● Work to complete: Among the lines below, count those with "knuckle". Give only the number.

*** Exercise inputs ***

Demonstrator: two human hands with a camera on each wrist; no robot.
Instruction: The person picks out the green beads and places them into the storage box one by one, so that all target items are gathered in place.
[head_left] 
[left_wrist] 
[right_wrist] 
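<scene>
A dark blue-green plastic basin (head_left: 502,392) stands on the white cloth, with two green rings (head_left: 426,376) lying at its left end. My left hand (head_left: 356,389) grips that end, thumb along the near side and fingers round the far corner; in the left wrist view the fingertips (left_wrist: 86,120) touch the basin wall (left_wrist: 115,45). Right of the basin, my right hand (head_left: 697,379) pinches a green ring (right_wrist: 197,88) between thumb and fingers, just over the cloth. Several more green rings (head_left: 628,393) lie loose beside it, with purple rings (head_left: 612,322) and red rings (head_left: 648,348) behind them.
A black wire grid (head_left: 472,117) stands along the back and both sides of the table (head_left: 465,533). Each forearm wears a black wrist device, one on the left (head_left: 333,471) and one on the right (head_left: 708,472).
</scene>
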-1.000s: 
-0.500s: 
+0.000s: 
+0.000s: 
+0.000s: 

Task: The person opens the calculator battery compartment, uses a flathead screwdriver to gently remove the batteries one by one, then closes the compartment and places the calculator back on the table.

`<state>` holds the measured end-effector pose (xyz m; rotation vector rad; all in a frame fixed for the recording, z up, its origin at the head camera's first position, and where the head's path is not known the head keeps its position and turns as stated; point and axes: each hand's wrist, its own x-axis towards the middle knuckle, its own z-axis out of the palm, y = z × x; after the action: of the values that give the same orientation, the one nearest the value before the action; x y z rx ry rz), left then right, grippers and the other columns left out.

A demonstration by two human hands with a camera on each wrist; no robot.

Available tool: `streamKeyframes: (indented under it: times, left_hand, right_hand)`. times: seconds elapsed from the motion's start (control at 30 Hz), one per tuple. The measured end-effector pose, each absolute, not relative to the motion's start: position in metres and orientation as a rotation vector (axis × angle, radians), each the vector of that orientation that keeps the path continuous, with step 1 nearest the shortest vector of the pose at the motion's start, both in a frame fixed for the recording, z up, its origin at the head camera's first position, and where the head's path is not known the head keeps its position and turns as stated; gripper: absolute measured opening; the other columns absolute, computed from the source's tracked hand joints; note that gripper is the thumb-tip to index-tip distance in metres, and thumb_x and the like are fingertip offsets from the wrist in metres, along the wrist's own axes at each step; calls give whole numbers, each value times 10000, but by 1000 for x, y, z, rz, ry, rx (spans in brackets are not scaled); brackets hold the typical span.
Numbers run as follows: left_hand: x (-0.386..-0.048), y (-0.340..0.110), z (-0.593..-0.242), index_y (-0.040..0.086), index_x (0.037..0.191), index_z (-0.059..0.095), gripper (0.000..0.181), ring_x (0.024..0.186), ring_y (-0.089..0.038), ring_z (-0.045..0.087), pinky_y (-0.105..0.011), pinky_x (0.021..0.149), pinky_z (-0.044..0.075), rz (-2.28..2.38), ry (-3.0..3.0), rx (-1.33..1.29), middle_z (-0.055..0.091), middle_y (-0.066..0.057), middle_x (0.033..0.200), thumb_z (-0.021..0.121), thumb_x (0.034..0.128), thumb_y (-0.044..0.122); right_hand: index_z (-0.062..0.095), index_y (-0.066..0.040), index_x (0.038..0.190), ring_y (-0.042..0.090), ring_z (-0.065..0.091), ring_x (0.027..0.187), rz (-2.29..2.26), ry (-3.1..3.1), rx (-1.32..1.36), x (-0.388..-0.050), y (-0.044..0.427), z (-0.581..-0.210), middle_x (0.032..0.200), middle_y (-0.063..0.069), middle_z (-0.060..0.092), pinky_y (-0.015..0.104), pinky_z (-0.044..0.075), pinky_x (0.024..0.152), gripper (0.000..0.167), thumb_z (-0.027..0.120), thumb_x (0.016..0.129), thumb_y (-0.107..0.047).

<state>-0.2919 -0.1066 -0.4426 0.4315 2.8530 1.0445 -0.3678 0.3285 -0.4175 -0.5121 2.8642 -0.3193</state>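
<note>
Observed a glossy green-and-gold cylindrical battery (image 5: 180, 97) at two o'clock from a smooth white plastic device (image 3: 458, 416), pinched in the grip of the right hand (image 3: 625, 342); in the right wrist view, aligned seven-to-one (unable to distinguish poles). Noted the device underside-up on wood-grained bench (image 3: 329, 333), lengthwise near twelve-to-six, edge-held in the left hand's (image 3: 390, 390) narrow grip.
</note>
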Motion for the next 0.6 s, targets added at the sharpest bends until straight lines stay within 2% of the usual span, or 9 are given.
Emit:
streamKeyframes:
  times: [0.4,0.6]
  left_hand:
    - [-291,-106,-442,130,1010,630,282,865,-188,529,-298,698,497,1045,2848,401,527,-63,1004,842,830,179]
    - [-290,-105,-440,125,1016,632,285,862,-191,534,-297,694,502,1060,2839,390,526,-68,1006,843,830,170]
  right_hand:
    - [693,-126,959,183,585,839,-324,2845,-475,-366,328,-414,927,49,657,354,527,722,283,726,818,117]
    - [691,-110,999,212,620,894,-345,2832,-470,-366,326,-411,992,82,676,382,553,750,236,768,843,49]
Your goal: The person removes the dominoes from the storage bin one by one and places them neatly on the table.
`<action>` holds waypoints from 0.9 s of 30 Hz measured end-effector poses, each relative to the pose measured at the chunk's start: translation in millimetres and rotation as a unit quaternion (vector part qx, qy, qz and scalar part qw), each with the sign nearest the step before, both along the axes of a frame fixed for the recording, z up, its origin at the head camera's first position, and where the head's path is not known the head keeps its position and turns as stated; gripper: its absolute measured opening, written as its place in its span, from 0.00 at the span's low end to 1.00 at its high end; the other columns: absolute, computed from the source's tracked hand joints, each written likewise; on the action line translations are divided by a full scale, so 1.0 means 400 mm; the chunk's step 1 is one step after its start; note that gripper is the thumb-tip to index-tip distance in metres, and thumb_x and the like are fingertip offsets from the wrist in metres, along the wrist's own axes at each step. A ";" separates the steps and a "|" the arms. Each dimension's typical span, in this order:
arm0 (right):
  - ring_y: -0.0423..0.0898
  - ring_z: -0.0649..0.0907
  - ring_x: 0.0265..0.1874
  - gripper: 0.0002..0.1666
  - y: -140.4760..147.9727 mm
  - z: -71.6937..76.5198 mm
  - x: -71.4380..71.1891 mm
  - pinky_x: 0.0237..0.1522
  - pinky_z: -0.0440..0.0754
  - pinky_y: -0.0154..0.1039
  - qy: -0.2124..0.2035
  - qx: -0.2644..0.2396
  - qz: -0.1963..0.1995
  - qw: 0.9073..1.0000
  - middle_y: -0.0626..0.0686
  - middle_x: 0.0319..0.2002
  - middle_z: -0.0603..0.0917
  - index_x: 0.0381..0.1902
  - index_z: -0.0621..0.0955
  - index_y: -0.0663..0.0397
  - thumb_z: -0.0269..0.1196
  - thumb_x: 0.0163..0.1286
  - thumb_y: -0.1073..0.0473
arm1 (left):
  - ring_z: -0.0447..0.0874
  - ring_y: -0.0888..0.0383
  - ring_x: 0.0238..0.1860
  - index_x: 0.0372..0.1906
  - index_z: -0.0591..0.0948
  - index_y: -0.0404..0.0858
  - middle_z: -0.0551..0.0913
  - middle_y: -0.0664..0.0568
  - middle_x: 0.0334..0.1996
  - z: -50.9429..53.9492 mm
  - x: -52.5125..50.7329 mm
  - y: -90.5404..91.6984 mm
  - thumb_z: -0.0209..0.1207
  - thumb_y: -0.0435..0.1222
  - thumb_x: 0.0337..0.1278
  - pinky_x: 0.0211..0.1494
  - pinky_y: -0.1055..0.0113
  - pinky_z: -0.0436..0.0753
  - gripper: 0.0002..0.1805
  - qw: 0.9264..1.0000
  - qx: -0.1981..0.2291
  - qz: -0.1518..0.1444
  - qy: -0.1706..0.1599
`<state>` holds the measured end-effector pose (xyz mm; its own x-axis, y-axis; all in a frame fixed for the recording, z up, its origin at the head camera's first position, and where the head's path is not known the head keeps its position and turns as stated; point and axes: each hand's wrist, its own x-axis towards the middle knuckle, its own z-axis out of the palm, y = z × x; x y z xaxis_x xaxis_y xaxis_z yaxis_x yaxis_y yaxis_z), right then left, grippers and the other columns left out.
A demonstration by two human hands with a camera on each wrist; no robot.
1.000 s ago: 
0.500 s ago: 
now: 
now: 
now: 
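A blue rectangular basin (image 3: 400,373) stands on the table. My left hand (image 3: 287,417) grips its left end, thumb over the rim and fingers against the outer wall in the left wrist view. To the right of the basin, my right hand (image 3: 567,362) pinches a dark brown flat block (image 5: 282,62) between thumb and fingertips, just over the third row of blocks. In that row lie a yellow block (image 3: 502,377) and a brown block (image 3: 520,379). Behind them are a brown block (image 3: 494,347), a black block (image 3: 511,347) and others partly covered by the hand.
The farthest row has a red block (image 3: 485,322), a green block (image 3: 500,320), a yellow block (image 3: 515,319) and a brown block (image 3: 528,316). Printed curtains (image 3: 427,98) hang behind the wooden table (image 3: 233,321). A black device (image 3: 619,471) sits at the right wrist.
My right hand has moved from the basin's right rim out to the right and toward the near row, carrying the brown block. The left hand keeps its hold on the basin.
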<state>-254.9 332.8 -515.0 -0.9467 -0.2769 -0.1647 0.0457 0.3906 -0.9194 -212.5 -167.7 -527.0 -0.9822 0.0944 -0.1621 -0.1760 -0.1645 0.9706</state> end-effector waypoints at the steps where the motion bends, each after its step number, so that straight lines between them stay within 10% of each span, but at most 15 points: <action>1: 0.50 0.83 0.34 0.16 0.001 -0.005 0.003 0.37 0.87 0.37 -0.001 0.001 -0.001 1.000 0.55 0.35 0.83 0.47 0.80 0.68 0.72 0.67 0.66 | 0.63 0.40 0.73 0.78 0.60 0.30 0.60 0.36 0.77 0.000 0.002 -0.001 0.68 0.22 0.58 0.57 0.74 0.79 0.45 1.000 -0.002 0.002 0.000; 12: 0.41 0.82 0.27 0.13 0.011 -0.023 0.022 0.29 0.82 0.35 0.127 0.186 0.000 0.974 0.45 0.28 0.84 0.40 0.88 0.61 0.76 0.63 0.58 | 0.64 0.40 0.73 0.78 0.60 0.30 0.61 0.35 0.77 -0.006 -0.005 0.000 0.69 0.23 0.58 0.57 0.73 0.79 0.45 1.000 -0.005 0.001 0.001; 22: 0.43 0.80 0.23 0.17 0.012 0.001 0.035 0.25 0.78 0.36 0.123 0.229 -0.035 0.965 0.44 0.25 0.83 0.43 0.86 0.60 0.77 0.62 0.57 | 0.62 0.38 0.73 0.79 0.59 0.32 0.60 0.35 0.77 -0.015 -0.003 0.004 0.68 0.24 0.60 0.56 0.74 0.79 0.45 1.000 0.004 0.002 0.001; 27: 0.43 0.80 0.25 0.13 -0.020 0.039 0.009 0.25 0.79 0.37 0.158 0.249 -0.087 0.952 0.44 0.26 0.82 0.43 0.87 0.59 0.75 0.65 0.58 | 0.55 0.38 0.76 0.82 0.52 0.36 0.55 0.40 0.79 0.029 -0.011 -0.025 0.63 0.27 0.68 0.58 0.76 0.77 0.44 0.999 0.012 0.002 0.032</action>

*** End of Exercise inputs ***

● Final answer: 2